JAKARTA, KOMPAS.com - Peneliti Institute for Development of Economics and Finance (INDEF) Nailul Huda menilai, kebijakan menaikkan tarif Penerimaan Negara Bukan Pajak (PNBP) kendaraan, pembuatan STNK, SIM, dan BPKB merupakan hal yang wajar.
Tarif yang berlaku saat ini sudah diterapkan selama 7 tahun, tanpa kenaikan.
Akan tetapi, besaran tarif baru seharusnya tidak sebesar yang diputuskan hingga hampir tiga kali lipat.
"Tarif baru ditingkatkan dengan persentase peningkatan yang sangat signifikan. Persentase kenaikan di kisaran 100 persen hingga 275 persen," ujar Huda, dalam konfrensi pers di Kantor FITRA, Mampang, Jakarta Selatan, Kamis (5/1/2017).
Menurut Huda, akan lebih bijak jika pemerintah memberlakukan kenaikan tarif secara bertahap.
Dengan cara ini, masyarakat tidak akan merasa terlalu dibebankan.

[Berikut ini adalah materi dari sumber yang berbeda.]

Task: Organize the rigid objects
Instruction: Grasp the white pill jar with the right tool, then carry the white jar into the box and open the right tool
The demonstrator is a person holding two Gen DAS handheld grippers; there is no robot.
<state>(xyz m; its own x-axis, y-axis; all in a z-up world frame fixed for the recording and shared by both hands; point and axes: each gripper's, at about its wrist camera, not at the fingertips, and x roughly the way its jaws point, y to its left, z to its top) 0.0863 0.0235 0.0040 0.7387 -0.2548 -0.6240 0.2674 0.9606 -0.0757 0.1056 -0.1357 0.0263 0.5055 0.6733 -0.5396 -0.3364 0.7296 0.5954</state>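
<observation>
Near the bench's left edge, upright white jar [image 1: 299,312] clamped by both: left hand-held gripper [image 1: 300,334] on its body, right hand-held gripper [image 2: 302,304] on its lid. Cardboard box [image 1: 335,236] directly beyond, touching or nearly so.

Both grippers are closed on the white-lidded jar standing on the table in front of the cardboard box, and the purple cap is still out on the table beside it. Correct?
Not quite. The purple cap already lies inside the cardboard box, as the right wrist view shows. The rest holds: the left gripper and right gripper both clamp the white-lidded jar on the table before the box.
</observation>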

"Kenaikan tersebut harusnya bertahap," kata Huda.
Kenaikan tarif ini juga harus diikuti dengan perbaikan kualitas pelayanan. Ia menilai, salah satu yang harus diperbaiki adalah sistem administrasi.

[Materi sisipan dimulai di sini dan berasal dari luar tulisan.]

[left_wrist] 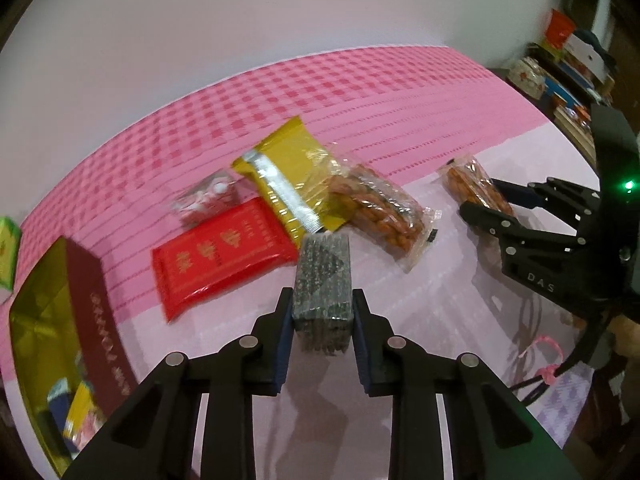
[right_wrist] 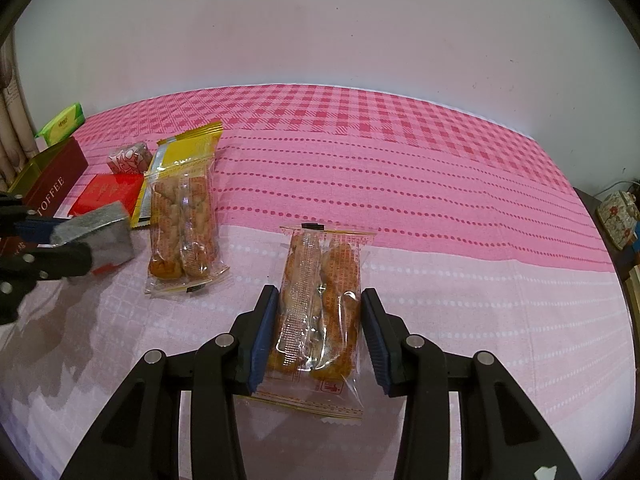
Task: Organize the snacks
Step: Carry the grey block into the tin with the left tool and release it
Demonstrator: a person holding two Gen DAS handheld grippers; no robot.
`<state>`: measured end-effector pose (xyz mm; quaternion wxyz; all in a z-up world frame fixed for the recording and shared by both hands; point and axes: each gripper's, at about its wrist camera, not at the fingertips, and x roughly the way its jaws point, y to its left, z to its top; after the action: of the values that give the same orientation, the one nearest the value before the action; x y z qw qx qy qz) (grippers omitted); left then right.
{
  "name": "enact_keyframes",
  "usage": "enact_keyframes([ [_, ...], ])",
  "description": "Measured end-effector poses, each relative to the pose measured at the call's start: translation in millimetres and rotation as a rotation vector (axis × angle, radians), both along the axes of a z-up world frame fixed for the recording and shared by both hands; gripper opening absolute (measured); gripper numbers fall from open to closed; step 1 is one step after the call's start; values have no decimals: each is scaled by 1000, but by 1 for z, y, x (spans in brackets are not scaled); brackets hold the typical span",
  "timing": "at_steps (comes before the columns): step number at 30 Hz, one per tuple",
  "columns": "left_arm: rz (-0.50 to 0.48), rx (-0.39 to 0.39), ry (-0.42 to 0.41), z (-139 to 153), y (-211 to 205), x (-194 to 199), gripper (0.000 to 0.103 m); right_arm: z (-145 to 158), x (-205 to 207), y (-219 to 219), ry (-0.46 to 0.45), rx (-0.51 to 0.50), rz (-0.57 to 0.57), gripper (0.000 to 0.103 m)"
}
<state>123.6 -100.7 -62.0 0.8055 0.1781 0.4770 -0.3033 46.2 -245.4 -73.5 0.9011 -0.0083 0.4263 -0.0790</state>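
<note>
A: What can't you make out?
B: Your toffee box (left_wrist: 86, 304) is cut by the left edge, its contents a blur.
A: And the small wrapped sweet (left_wrist: 206, 196)?
B: Its print is unreadable.

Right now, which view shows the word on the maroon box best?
The right wrist view: the maroon box reads TOFFEE clearly at far left. In the left wrist view the box is motion-blurred, its gold lettering unreadable, though its open inside shows.

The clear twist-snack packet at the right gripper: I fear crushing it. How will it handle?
The packet probably flexes: its thin clear film crinkles. The fried twists inside look brittle, so a hard squeeze from the right gripper may crack them. The glossy film could slip.
</note>
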Motion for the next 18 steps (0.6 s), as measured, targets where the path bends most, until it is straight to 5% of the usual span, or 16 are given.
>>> enact_keyframes([
  [18, 155, -66, -37, 52, 72, -12, 28, 0, 0, 0, 0, 0, 0, 39],
])
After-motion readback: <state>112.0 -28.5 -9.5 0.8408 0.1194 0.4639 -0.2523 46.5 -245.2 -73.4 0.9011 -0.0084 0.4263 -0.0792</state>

"Masyarakat masih dirugikan dalam ketepatan waktu, biaya-biaya yang tidak diperlukan, dan data perekaman identitas yang tidak baik," kata Huda.
Sementara itu, Sekjen Forum Indonesia Untuk Transparansi Anggaran (FITRA) Yenny Sucipto menilai, kebijakan tersebut tidak berpihak pada rakyat.
Sebab sebelumnya, pemerintah sudah menaikan harga BBM, kemudian disusul kenaikan tarif dasar Listrik.
Simak breaking news dan berita pilihan kami langsung di ponselmu. Pilih saluran andalanmu akses berita Kompas.com WhatsApp Channel : https://www.whatsapp.com/channel/0029VaFPbedBPzjZrk13HO3D. Pastikan kamu sudah install aplikasi WhatsApp ya.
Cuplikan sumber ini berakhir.